## Problem
Set down, exactly and only, everything from the line containing "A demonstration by" down to the line containing "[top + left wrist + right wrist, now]" in the data below; the pictures are not part of the copy.

## Source data
Segment Open

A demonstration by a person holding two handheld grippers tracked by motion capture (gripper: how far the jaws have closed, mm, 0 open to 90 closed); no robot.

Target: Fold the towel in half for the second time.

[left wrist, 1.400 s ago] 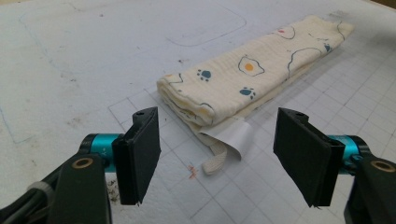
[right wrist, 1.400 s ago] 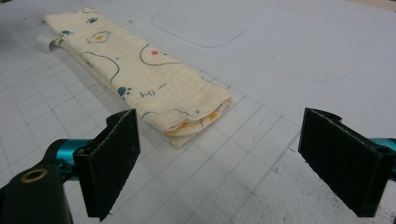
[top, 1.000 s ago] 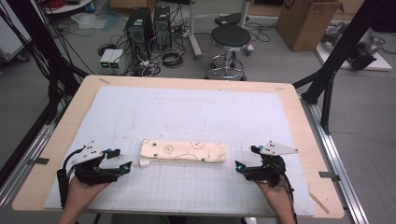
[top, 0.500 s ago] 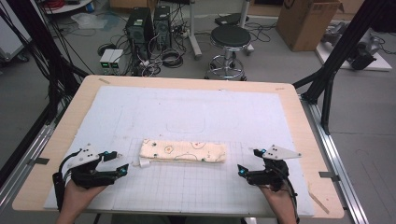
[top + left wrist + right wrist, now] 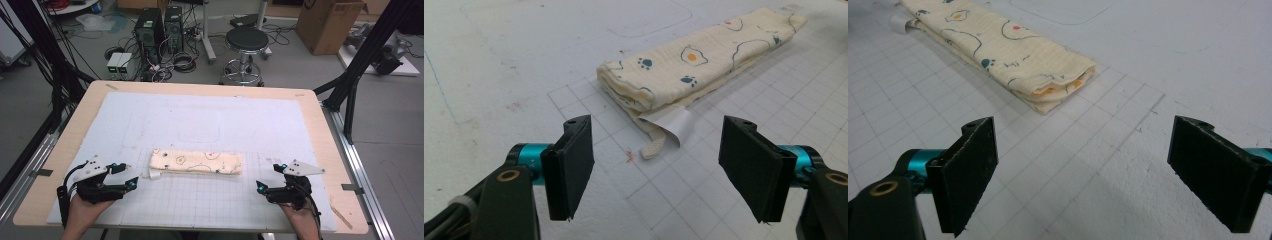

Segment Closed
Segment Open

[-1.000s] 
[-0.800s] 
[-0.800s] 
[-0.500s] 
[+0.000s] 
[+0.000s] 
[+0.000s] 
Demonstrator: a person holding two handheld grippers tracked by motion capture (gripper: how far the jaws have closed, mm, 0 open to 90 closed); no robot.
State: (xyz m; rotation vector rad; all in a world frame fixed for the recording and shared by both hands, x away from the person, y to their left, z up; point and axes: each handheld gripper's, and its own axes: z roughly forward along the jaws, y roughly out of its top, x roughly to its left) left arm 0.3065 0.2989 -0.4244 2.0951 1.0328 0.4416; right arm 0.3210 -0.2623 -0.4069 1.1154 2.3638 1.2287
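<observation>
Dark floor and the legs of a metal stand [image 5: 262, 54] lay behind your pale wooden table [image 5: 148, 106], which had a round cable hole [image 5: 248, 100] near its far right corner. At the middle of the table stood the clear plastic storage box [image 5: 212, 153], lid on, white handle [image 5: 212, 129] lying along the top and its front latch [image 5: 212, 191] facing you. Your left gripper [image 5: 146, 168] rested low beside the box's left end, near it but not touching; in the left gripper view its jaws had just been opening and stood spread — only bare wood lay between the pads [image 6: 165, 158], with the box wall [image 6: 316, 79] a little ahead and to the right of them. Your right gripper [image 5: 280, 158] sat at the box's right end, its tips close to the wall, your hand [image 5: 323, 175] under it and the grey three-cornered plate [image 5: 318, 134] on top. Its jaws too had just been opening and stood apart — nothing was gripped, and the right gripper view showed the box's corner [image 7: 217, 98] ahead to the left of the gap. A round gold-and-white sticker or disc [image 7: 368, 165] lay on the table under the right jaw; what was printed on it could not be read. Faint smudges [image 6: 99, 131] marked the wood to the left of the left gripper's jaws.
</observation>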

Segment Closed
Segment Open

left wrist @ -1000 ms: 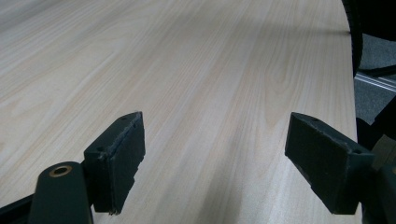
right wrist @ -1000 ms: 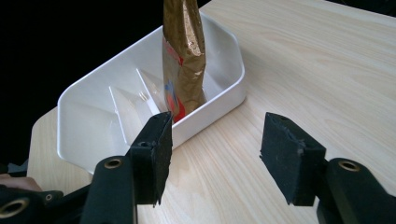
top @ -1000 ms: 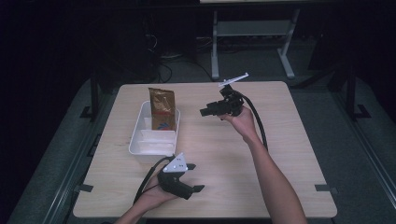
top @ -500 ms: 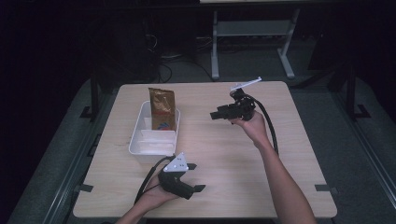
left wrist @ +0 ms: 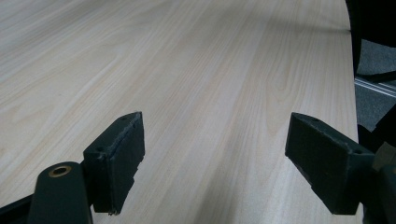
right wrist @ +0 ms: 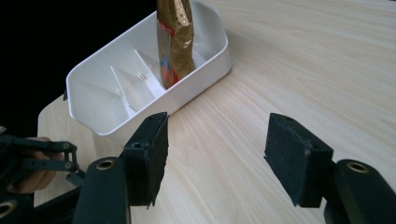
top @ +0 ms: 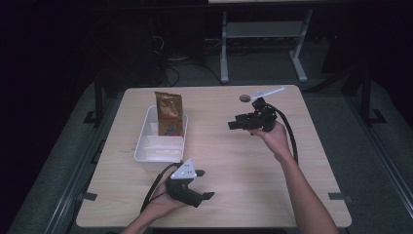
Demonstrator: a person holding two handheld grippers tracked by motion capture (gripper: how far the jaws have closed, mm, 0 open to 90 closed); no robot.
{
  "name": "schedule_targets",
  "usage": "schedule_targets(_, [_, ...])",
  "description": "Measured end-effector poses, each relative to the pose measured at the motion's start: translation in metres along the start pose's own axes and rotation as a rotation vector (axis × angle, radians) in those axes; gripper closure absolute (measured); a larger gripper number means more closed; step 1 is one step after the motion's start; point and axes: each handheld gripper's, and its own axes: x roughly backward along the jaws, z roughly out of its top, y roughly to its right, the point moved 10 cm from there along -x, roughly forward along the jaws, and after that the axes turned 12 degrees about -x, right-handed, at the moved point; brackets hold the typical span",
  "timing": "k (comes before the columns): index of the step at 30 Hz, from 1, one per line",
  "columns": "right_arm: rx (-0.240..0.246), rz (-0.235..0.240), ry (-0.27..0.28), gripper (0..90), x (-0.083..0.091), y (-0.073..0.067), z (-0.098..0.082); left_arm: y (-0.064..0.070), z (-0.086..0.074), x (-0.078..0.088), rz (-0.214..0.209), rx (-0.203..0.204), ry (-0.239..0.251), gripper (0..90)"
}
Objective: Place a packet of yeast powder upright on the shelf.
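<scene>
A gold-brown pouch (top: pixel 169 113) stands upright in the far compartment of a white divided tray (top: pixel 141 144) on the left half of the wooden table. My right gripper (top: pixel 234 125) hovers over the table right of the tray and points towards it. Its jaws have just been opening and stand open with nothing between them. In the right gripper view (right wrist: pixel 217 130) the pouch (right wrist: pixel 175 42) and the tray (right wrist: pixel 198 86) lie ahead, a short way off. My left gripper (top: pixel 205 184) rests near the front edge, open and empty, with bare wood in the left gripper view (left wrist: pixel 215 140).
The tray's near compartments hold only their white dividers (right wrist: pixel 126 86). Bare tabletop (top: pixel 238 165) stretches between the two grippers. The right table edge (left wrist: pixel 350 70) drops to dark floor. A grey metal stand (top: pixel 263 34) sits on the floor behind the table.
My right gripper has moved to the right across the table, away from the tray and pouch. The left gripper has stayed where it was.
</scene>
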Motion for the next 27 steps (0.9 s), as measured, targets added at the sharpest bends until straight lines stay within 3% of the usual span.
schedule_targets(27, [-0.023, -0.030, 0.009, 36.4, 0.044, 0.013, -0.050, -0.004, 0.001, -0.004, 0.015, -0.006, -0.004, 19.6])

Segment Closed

## Reply
A demonstration by a person holding two handheld grippers tracked by motion capture (gripper: how far the jaws have closed, mm, 0 open to 90 closed); no robot.

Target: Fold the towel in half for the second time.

[left wrist, 1.400 s ago] 
[right wrist, 1.400 s ago] 
[top, 1.000 s ago] 
[top, 0.500 s ago] 
[top + left wrist + right wrist, now] 

The exercise is done, with nothing left to add.